Work to be completed: Return every line below in which "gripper" appears.

╭─ Available records

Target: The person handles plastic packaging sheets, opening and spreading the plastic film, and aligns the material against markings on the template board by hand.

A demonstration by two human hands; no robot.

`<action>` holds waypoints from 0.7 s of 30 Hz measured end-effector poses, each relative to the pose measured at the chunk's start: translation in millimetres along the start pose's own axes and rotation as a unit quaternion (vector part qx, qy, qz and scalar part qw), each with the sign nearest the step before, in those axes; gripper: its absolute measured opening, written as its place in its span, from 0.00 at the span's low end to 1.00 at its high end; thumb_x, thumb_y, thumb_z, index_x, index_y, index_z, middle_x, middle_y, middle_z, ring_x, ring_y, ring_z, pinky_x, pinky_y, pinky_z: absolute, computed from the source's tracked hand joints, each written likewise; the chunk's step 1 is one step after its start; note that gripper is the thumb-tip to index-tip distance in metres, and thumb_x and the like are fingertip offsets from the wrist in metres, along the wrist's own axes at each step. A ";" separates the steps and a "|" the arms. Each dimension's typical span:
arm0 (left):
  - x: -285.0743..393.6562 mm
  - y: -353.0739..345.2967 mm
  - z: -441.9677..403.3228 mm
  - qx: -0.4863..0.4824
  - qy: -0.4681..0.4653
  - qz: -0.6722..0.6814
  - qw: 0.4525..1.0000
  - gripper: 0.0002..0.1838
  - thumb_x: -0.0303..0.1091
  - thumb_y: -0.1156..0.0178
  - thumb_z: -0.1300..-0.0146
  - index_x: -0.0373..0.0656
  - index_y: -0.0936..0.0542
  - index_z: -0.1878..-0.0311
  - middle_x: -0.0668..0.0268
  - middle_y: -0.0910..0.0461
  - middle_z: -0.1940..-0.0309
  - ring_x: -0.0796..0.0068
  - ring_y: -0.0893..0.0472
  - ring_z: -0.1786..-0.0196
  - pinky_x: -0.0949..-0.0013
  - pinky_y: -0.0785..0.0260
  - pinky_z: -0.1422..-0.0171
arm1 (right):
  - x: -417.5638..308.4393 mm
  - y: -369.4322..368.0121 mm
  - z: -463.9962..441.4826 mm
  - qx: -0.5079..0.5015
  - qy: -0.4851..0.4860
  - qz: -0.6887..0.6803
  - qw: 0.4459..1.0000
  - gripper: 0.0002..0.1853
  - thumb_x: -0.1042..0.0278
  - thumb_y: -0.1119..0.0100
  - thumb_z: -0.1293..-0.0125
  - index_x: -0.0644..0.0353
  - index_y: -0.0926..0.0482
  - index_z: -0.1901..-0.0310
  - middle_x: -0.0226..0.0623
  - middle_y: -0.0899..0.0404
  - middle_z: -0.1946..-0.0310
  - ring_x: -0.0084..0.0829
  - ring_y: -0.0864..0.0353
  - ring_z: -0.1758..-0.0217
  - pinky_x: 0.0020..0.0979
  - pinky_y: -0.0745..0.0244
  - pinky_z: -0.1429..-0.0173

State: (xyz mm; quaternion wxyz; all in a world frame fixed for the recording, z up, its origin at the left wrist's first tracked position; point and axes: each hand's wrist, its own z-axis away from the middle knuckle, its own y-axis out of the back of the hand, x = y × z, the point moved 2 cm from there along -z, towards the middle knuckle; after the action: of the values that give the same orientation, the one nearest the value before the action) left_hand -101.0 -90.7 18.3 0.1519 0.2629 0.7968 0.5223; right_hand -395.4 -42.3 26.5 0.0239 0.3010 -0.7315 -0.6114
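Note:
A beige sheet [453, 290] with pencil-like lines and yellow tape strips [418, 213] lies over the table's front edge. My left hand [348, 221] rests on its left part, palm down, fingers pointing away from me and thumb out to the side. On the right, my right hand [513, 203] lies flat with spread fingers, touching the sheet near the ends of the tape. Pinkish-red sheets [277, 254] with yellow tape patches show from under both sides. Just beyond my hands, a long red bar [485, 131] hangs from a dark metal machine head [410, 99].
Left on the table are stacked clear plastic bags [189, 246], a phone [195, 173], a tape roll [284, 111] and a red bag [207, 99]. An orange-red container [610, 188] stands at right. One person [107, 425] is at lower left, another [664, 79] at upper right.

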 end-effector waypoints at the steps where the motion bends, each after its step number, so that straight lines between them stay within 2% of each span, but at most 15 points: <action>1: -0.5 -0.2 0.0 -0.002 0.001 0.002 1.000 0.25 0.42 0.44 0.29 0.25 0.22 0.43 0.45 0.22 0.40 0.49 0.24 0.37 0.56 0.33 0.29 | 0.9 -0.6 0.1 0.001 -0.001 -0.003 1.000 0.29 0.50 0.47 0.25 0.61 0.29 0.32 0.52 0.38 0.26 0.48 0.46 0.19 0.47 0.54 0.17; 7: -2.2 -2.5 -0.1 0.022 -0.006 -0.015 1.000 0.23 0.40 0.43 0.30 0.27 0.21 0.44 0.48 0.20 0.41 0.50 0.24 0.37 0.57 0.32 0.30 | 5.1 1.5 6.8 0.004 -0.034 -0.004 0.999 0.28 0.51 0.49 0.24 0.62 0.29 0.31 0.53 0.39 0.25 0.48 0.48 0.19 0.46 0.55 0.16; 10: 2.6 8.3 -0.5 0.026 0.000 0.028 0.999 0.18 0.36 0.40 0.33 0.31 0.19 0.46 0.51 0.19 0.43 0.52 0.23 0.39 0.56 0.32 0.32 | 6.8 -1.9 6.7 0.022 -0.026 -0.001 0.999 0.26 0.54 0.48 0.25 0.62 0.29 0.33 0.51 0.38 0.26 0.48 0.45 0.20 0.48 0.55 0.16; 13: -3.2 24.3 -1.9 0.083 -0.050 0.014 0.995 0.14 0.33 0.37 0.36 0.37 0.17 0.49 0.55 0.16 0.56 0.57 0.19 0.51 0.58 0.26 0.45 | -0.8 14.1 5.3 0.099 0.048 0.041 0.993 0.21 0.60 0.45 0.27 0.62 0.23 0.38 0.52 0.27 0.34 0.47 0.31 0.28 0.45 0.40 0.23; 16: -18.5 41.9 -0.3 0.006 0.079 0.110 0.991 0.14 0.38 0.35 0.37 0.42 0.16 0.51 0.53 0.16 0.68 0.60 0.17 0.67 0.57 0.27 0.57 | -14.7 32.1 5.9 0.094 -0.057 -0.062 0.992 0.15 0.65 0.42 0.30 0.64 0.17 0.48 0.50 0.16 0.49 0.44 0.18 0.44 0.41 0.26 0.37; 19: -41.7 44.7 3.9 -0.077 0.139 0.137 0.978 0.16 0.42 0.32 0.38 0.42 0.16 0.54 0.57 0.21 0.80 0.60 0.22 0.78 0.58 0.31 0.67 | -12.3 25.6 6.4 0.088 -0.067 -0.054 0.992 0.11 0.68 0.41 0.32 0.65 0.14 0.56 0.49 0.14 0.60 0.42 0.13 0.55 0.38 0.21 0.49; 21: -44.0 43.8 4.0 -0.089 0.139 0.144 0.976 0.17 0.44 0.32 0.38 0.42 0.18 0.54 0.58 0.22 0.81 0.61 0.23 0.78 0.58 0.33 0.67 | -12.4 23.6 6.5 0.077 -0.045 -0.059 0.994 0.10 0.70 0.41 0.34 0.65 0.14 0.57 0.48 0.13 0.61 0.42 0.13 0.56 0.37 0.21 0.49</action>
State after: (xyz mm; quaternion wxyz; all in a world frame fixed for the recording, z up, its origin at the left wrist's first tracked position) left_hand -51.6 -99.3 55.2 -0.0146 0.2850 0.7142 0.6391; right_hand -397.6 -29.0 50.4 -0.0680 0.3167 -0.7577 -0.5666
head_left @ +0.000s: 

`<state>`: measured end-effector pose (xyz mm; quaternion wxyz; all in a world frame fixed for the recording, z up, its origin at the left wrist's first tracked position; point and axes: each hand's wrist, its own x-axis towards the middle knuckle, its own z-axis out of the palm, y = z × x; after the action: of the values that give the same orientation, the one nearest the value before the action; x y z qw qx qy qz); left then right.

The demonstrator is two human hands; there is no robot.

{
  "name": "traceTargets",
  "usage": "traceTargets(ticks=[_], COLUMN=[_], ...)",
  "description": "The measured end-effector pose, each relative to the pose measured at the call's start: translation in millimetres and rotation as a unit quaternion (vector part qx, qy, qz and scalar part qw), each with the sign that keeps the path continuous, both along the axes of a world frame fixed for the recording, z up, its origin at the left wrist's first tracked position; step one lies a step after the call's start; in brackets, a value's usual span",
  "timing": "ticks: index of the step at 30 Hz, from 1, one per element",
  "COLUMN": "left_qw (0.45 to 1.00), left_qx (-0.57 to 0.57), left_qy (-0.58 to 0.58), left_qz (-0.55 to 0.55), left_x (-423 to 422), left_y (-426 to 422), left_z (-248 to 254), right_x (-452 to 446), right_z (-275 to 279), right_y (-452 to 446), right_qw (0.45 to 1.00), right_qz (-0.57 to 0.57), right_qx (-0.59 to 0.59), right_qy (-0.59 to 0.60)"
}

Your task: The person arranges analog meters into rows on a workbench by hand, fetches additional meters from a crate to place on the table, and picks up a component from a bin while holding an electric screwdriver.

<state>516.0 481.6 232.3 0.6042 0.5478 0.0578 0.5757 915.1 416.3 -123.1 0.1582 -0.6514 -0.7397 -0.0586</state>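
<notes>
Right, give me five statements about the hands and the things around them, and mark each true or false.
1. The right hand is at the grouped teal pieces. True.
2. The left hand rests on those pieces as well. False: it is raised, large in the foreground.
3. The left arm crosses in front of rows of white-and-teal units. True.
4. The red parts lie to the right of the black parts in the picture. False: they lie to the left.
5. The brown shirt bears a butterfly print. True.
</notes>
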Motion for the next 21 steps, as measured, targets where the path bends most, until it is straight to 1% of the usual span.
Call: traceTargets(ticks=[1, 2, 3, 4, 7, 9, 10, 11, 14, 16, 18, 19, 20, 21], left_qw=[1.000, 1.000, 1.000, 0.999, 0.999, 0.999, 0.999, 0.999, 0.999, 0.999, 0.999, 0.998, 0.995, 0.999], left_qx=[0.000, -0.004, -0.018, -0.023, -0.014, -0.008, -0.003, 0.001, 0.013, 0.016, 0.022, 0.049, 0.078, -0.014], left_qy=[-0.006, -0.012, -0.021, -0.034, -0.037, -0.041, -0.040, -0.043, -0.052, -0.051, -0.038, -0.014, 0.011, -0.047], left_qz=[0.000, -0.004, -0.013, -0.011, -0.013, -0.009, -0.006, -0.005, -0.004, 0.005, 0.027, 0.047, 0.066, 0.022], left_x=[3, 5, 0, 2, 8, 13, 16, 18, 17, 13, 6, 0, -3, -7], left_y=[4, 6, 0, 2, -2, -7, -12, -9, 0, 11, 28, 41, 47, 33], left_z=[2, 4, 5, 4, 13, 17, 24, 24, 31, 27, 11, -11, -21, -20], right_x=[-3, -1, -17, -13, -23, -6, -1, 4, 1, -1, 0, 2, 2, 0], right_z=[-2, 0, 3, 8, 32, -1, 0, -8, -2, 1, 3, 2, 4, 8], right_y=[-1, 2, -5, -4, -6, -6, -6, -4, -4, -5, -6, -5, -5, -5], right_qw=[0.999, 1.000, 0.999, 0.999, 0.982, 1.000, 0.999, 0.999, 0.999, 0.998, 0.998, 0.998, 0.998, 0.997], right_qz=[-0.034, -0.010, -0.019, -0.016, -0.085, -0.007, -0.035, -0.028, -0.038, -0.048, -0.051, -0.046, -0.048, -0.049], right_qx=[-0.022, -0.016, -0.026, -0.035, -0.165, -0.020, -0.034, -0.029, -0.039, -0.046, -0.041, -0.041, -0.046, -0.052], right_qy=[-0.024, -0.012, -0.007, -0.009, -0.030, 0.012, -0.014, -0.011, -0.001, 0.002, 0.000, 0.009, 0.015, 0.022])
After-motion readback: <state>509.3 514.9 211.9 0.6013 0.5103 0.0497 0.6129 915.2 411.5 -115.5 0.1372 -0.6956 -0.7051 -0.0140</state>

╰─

Solution to this exercise:
`<action>` holds waypoints from 0.7 s of 30 Hz measured end-effector poses, each relative to the pose measured at the chunk's start: translation in millimetres along the start pose's own axes and rotation as a unit quaternion (vector part qx, qy, qz and scalar part qw), each with the sign nearest the step before, in those axes; gripper: its absolute measured opening, written as its place in its span, from 0.00 at the span's low end to 1.00 at its high end; thumb_x, thumb_y, thumb_z, index_x, index_y, index_z, middle_x, middle_y, middle_z, ring_x, ring_y, ring_z, pinky_x, pinky_y, pinky_z: absolute, computed from the source's tracked hand joints, each written likewise; the chunk's step 1 is one step after its start; note that gripper is the thumb-tip to index-tip distance in metres, and thumb_x and the like are fingertip offsets from the wrist in metres, along the wrist's own axes at each step. A ";" separates the steps and a "|" the arms. Each dimension's typical span:
  - gripper: 0.0002..0.1838
  - gripper: 0.0002..0.1853

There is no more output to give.